Sun Photo by GREG MARTIN
Engineer designing cleaner hybrid motor
PORT CHARLOTTE -- The first automobile powered by compressed air rolled out of a Frenchman's garage in 1838, and hybrid car buffs are still building and buying tiny specialty vehicles incorporating the technology today.
Now, however, a semiretired manufacturing engineer from Port Charlotte, Dennis B. Bischof, 63, believes he's on the cusp of solving the biggest problem with the air-driven motors, a problem that has kept air-powered cars from going mainstream.
The problem: They typically blow through a tank of air just to go 20 to 40 miles. The air is typically stored in onboard air tanks under pressure.
Bischof is designing a more efficient rotary motor to run on the compressed air. The design includes a series of valves to feed air into chambers within the motor under varying pressures.
"The solution to the world energy crisis and global warming are one and the same," said Bischof of his invention, which he calls the 2.0 Solution.
The invention will allow the engine to deliver torque for bursts of acceleration and to back off on air consumption for steady cruising, he said.
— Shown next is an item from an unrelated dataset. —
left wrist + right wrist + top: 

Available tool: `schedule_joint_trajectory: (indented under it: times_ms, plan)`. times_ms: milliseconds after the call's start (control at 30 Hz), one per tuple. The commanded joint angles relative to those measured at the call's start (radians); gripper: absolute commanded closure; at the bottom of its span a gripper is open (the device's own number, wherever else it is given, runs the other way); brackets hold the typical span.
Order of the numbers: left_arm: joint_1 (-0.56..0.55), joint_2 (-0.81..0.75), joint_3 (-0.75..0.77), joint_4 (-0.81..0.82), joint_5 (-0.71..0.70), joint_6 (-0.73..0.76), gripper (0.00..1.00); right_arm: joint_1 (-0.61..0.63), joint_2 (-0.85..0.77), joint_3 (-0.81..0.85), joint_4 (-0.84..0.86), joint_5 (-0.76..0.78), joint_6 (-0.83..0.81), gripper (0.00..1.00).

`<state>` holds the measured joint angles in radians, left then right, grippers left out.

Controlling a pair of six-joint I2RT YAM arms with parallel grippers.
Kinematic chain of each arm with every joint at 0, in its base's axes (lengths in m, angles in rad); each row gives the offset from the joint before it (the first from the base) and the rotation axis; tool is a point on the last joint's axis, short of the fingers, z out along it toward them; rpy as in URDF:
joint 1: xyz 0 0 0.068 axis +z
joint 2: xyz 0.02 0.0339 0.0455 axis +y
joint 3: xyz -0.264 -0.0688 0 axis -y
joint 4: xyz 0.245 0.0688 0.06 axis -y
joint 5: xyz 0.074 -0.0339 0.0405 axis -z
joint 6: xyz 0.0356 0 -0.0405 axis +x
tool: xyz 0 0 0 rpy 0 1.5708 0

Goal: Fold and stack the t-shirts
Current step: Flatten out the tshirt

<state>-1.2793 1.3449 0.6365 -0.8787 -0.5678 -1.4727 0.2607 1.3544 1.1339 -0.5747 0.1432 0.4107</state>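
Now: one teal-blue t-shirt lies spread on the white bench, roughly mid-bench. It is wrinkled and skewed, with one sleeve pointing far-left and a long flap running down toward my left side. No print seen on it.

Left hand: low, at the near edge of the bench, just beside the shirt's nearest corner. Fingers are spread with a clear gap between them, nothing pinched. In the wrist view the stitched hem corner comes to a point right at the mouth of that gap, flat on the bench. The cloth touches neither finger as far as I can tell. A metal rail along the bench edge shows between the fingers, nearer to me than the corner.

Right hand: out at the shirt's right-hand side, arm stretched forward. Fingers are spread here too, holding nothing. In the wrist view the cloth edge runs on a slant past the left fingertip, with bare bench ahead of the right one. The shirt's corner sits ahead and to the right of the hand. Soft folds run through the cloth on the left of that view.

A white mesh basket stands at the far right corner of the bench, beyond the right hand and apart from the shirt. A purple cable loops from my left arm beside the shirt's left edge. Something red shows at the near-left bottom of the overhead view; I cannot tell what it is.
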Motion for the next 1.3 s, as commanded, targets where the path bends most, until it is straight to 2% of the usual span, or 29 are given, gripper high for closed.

The system would still require a gasoline engine to run an onboard air compressor in order to refill the tank.
The gasoline engine could continue running while the vehicle was parked between trips until the tank was refilled to 150 pounds per square inch.
That would still enable an average-sized car to achieve 100 miles per gallon or more, he said.
Bischof is currently working with a local machine shop to manufacture a prototype engine. After testing, the motor will be fine-tuned.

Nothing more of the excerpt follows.